BEGIN
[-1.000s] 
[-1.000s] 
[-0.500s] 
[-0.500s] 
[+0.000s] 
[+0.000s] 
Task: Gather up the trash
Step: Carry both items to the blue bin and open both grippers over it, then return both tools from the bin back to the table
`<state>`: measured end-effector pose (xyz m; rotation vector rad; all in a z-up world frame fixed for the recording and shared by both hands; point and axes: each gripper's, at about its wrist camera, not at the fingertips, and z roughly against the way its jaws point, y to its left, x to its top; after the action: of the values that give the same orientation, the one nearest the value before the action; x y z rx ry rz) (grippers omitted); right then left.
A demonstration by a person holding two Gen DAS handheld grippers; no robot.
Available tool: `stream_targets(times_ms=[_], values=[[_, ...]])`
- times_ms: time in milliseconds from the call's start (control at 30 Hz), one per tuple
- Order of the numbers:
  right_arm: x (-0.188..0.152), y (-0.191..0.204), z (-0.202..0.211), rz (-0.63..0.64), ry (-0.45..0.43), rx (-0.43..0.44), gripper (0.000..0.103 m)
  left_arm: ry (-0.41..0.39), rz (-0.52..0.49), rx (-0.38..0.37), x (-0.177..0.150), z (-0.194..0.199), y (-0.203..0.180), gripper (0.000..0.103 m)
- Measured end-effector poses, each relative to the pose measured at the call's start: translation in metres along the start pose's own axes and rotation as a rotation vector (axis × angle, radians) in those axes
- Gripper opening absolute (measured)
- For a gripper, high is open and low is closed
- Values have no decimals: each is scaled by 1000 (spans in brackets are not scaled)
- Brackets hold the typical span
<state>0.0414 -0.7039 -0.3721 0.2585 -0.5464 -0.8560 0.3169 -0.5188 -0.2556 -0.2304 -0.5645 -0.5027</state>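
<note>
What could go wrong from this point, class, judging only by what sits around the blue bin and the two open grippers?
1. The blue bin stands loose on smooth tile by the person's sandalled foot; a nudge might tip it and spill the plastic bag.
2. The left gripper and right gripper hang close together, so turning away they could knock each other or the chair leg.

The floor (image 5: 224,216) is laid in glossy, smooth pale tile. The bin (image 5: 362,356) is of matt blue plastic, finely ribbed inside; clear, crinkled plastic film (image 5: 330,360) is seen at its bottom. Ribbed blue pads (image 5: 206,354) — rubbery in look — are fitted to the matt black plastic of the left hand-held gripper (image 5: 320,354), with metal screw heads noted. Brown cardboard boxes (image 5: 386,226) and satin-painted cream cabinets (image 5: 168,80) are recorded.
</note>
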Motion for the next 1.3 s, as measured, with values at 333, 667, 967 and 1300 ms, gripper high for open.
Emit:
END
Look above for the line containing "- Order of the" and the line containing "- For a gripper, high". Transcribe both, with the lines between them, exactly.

| RESPONSE TO THE EXERCISE |
- Order of the numbers:
  right_arm: x (-0.188..0.152), y (-0.191..0.204), z (-0.202..0.211), rz (-0.63..0.64), ry (-0.45..0.43), rx (-0.43..0.44), gripper (0.000..0.103 m)
  left_arm: ry (-0.41..0.39), rz (-0.52..0.49), rx (-0.38..0.37), x (-0.177..0.150), z (-0.194..0.199), y (-0.203..0.180), gripper (0.000..0.103 m)
- Measured end-effector poses, each relative to the pose measured at the call's start: translation in metres along the start pose's own axes and rotation as a rotation vector (axis × angle, radians) in those axes
- Gripper opening absolute (measured)
- For a gripper, high is open and low is closed

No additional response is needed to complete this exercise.